A life-long friend of mine, severely disabled when he was 16 in a loyalist bomb attack on a bar he was in, asked me recently if I had forgotten about people like him who were disabled.

He read in this paper my review of Barney Rowan’s book, ‘Unfinished Peace’ in which I had referred to friends of mine. IRA friends who had died, or gone to prison or lived in exile whereas I made no reference to him and his grievous loss, his disability and his and his family’s decades’ long struggle in dealing with it.

Of course I had not forgotten him. How could I? Our life-long friendship is testament to that but his point about the conflict’s disabled is well-founded.

I witnessed an amazing act of generosity at the Queen’s University debate. Paul Crawford, whose father was killed by loyalists, said he held no animosity towards his killer and wished him well.

George Hamilton, the chief constable, spoke of the silence of police families who lost loved ones or were disabled; republican Eibhlin Glenholmes spoke about the injustice nationalists experienced being overlooked and the loyalist Winston ‘Winky’ Irvine spoke about the loss inside the loyalist community also being ignored; Kim Mawhinney from the Ulster Museum referred to the role art can play in remembering the past. Over 100,000 people recently visited two conflict-related exhibitions at the museum.

The mood at the Queen’s meeting was thoughtful, polite, serious and focused on how to resolve the truth aspect of legacy.

The journalist Barney Rowan suggested “quiet conversations” in private with the relevant people.

Sean ‘Spike’ Murray, one of Sinn Fein’s negotiators, outlined the efforts the party had made to deal with the British government’s ‘concerns’ about its ‘national security’, including a proposal that the Irish and British governments appoint a panel of three judges to adjudicate on sensitive information. The British have rejected this.

It was anything but ‘quiet conversations’ in Justice Weir’s court room over the last week during a review into 56 delayed legacy inquests into the deaths 96 people.

It was ‘trench warfare’, as an exasperated and angry judge harried lawyers for the police and British Ministry of Defence. Weir sought the truth. The police and MoD sought to block it by protecting the history of the RUC and British Army and delaying disclosure of their files into these killings.

The judge dismissed out of hand the claim the delay was due to a lack of resources and promised a ‘row’ until his instructions were positively responded to.

Blocking the truth in a Belfast court room reverberates way beyond those chambers.
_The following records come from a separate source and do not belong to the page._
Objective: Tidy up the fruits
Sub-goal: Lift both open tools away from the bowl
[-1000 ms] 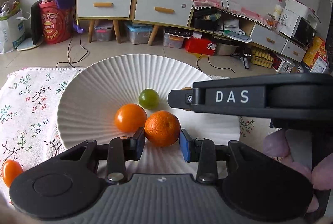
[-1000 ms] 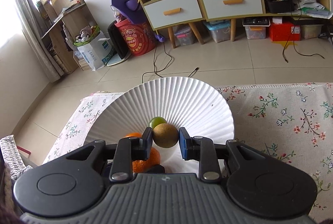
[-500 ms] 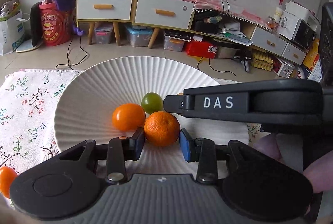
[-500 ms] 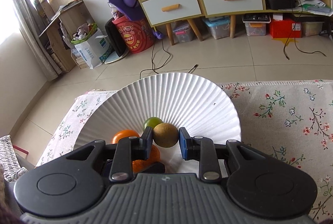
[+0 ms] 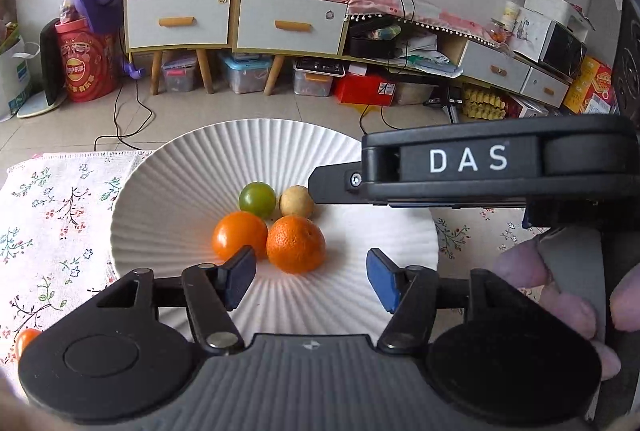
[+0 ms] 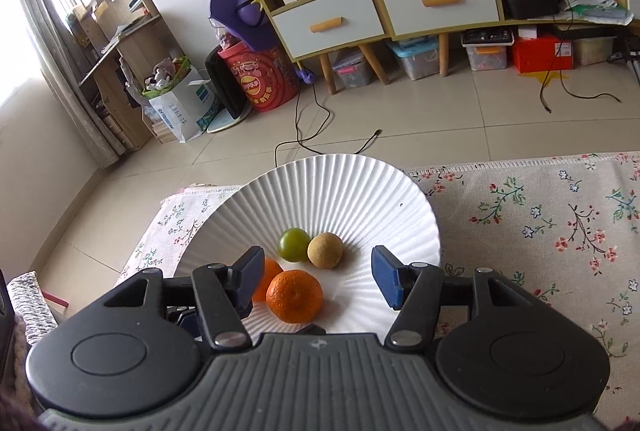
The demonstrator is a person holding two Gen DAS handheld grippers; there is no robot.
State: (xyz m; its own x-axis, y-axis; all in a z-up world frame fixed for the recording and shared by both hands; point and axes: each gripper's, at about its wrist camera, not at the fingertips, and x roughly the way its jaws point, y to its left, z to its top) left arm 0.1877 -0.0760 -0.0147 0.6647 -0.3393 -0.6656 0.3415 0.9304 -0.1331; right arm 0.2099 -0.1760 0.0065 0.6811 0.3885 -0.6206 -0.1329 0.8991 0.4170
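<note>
Fruit sits grouped in the white ribbed plate [image 5: 168, 191]: a mandarin [image 5: 295, 243], an orange tomato [image 5: 239, 239], a green fruit [image 5: 257, 198] and a tan round fruit [image 6: 325, 250], all close together. The left gripper [image 5: 308, 277] has just been opening and stands released behind the mandarin. The right gripper [image 6: 316, 275] has likewise just opened, gripping nothing. The plate rests on a floral tablecloth [image 6: 540, 215].
</note>
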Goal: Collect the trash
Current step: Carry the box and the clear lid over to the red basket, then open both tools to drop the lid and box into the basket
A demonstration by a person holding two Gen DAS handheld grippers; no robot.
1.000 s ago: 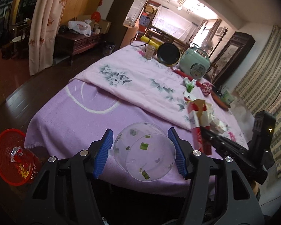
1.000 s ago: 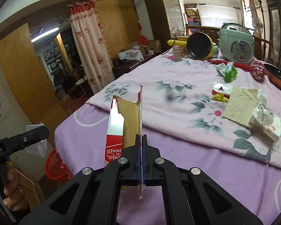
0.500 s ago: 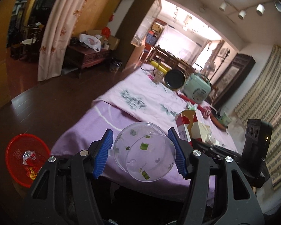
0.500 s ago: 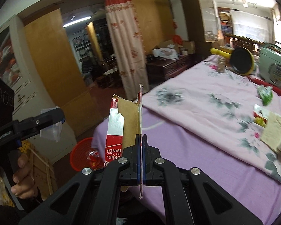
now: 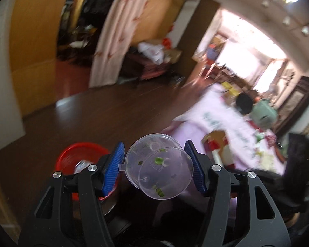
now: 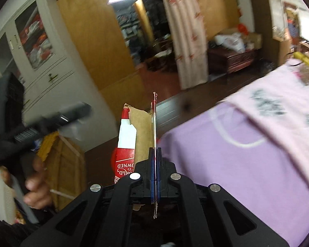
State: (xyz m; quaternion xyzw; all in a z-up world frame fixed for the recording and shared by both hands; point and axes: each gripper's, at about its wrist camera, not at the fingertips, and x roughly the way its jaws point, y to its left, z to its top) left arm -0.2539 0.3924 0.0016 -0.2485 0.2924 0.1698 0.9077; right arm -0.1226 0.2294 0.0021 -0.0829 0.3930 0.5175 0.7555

The integrity of the police and its chief constable are being damaged. Support for the police is being undermined.

It has to stop.

So too discrimination against former political prisoners as was evidenced in another courtroom battle where Martin Neeson challenged being sacked from his job because he was a former political prisoner.

The legacy logjam rests primarily at the British government’s door. To resolve it requires an end to its fortress mindset.